En Oriente, la Iglesia llama a esta fiesta la “del Encuentro”, y el icono que en ella se venera muestra un anciano de largos días tomando con inmensa delicadeza al Niño revestido con la púrpura real. La iglesia se regocija en la persona de Simeón, saliendo al encuentro de su Esposo y Señor. En Occidente predomina la idea de la luz, ya que Cristo es la Luz que viene a este mundo para iluminar a los que yacen en tinieblas y en sombras de muerte . Aquella está simbolizada por las velas (candelas) que se encienden con profusión en la liturgia del día, y que han dado nombre a la fiesta: la “de la candelaria”. Nuestro artista ha pintado cirios encendidos, otro de los elementos que nos permiten identificar la escena.

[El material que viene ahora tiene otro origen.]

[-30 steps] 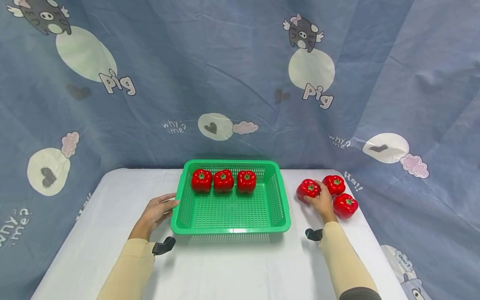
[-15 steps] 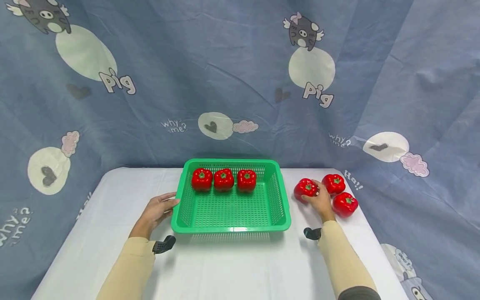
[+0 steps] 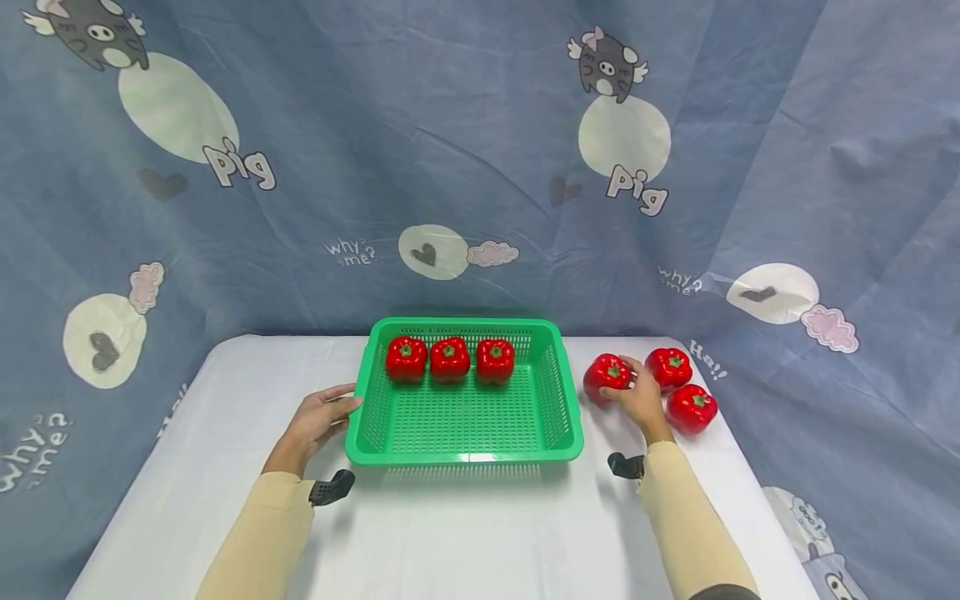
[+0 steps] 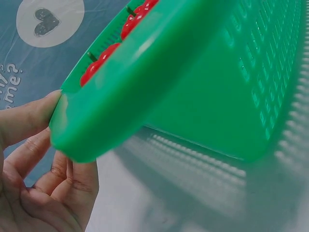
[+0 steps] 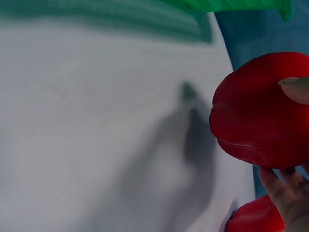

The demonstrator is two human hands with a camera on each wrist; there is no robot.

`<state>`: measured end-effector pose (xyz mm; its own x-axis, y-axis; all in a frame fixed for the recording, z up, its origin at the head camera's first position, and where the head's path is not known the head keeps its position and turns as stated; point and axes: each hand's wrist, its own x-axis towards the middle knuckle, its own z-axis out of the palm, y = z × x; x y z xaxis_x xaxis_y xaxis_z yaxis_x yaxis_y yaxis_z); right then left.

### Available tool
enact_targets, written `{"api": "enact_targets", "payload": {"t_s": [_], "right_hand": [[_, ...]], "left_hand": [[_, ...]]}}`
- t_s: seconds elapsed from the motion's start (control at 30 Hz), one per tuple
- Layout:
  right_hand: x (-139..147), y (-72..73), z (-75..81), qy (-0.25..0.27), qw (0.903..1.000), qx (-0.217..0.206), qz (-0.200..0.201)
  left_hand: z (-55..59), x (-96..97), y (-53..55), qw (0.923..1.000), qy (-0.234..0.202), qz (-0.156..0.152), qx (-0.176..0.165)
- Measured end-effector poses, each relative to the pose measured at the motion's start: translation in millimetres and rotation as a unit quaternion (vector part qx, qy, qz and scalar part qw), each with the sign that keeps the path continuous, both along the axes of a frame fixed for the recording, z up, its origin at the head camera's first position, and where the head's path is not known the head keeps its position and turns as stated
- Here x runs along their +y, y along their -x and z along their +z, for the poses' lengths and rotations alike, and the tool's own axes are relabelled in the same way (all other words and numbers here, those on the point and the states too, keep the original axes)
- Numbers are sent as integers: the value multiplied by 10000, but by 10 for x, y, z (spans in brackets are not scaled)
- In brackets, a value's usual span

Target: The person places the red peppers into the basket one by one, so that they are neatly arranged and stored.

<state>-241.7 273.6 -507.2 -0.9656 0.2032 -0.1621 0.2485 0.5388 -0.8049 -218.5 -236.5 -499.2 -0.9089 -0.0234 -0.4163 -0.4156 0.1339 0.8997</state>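
Note:
A green plastic basket stands mid-table, with 3 red bell peppers in a row along its far side. At its left rim is my left hand; the left wrist view shows the thumb and fingers pinching the rim corner. To the right of the basket, my right hand holds another red bell pepper by its sides. In the right wrist view the thumb lies on one side of this pepper and fingertips touch the opposite side.
Two more red bell peppers lie near the table's right edge, one farther back and one nearer, just beside my right hand. The white-covered table meets a blue printed cloth hanging behind it.
My right hand has shifted slightly left with the bell pepper, away from the two at the table's edge. The left hand keeps its place at the basket rim.

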Motion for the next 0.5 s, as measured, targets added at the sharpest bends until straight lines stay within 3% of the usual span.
{"api": "enact_targets", "payload": {"t_s": [0.5], "right_hand": [[-28,-98,308,-59,9990,387,231]], "left_hand": [[-13,6,18,9999,96,34,-64]]}}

Finalmente, porque se trata de aquel rito en el cual era purificada la madre primeriza -y, en tal condición, acudió María- la fiesta se conoce también como “la purificación de María Santísima”.

Se trata, pues, de una fiesta del Señor en la que está presente de un modo singular su Madre. Ella es quien nos da a Jesús; Ella quien lo presenta. Ella, la Purísima, sometiéndose a las antiguas disposiciones de la Ley mosaica, inaugura la novedad de la Ley evangélica: el amor obediente, la obediencia amorosa a Dios, porque es Bueno, porque es eterno Su amor (S 117) . Ella y San José ofrecen su Hijo al eterno Padre, anticipando la entrega que Él mismo hará de sí en su pasión y muerte. En el vitral, ambos aparecen en segundo plano, escuchando sorprendidos cuantas maravillas se dicen de su niño.

Mas, también nosotros podemos ubicarnos en el cuadro, repasando mentalmente lo que pudo ser nuestro bautismo, en el cual fuimos recreados a imagen y semejanza de Cristo. Es ese sacramento el que marca nuestro nacimiento a la vida de hijos de Dios y también el momento en que somos presentados al Padre eterno, llevados por nuestros propios padres al templo, ofrecidos como hostias puras, aptas para devenir tabernáculos de la Trinidad.

Es esa condición primordial, que se realiza en el bautismo, la que debemos guardar y según la cual estamos llamados a vivir todos los días de nuestra vida, ‘transfigurados' en nuestro ser y nuestras obras, en verdad, belleza y bondad (Cf Rm 12, 1-2).

Así nos lo conceda nuestra admirable Madre.